Article ID | Journal | Published Year | Pages | File Type |
---|---|---|---|---|
537754 | Signal Processing: Image Communication | 2012 | 12 Pages |
In this paper, we propose a novel learning-based image restoration scheme for compressed images by suppressing compression artifacts and recovering high frequency (HF) components based upon the priors learnt from a training set of natural images. The JPEG compression process is simulated by a degradation model, represented by the signal attenuation and the Gaussian noise addition process. Based on the degradation model, the input image is locally filtered to remove Gaussian noise. Subsequently, the learning-based restoration algorithm reproduces the HF component to handle the attenuation process. Specifically, a Markov-chain based mapping strategy is employed to generate the HF primitives based on the learnt codebook. Finally, a quantization constraint algorithm regularizes the reconstructed image coefficients within a reasonable range, to prevent possible over-smoothing and thus ameliorate the image quality. Experimental results have demonstrated that the proposed scheme can reproduce higher quality images in terms of both objective and subjective quality.
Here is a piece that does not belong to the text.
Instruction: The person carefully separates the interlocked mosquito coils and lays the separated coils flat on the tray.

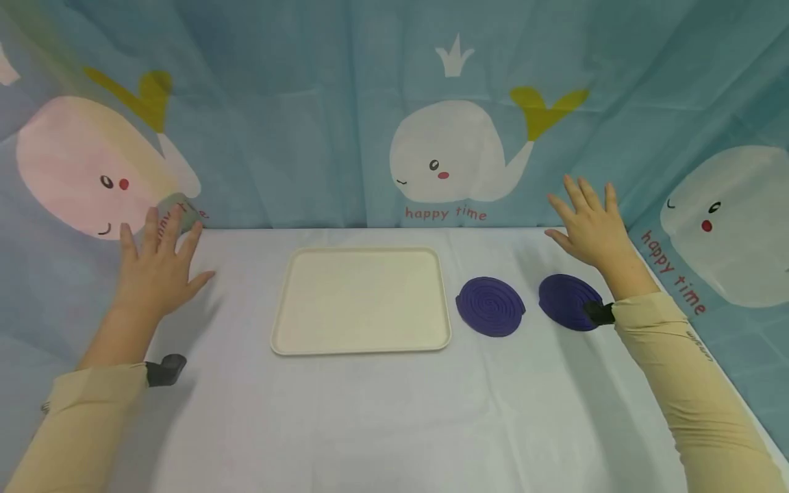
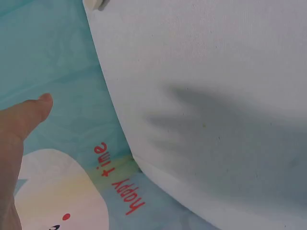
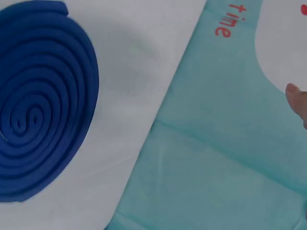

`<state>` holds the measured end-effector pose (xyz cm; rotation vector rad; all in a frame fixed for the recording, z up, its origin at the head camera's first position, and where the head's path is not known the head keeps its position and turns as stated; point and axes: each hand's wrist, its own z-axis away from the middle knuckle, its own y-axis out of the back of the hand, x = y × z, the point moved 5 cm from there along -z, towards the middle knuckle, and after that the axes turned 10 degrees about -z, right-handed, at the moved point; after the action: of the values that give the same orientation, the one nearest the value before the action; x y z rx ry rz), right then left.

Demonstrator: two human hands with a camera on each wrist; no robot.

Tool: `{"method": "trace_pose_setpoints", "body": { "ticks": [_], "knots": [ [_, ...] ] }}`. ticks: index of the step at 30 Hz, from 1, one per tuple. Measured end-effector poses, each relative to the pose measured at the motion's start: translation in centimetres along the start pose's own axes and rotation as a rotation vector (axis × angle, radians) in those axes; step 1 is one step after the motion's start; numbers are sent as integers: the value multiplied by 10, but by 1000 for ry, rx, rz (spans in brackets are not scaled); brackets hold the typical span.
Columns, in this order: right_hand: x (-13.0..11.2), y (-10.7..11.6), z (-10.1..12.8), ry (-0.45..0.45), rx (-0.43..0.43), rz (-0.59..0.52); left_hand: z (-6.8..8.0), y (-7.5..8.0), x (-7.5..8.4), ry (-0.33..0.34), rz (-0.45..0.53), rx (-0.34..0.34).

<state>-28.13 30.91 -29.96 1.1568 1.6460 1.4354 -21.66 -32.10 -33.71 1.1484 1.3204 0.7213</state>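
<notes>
My left hand (image 1: 154, 274) is held above the left side of the white table with its fingers spread and nothing in it. In the left wrist view only its thumb (image 2: 29, 115) shows, and a hand shadow falls on the cloth. My right hand (image 1: 594, 229), also spread and holding nothing, hovers past the far edge at the right. Nearest to it lies a purple spiral coaster (image 1: 564, 301), partly covered by the black wrist camera. The right wrist view shows a coiled spiral coaster (image 3: 48, 96) in blue. A second purple spiral coaster (image 1: 491, 307) lies to its left.
A cream rectangular tray (image 1: 364, 301) with a low rim lies flat left of the coasters. Behind the white tabletop (image 1: 345, 424) hangs a blue curtain (image 1: 296, 137) printed with whales, which also runs along both sides.
</notes>
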Motion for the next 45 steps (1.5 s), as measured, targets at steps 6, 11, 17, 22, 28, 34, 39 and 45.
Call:
{"method": "trace_pose_setpoints", "body": {
  "ticks": [6,11,17,22,28,34,39,45],
  "knots": [
    [-7,1,9,-16,82,-127,0,-5,18,6,110,-3],
    [-17,-2,28,13,201,-275,13,-9,48,26,397,-23],
    [-30,-5,52,-13,325,-390,17,-3,97,59,708,-25],
    [-42,-16,66,-46,401,-520,14,4,152,1,898,-19],
    [-54,-34,72,-104,370,-659,18,21,233,-55,1154,-28],
    [-57,-55,78,-185,363,-786,21,41,321,-153,1353,-124],
    [-55,-73,78,-270,353,-891,7,47,369,-92,1420,-133],
    [-58,-89,71,-320,314,-991,-10,56,407,104,1494,-204]
  ]
}}
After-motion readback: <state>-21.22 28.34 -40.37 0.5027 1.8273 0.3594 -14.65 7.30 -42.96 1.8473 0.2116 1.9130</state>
► A novel learning-based image restoration scheme for compressed images is proposed. ► A degradation model simulates JPEG, by the signal attenuation and the Gaussian noise addition. ► Gaussian noise is removed by the local filtering (LOF). ► A learning strategy reproduces the high-frequency component to handle the attenuation process. ► The quantization constraint regularizes the reconstructed coefficients within a reasonable range.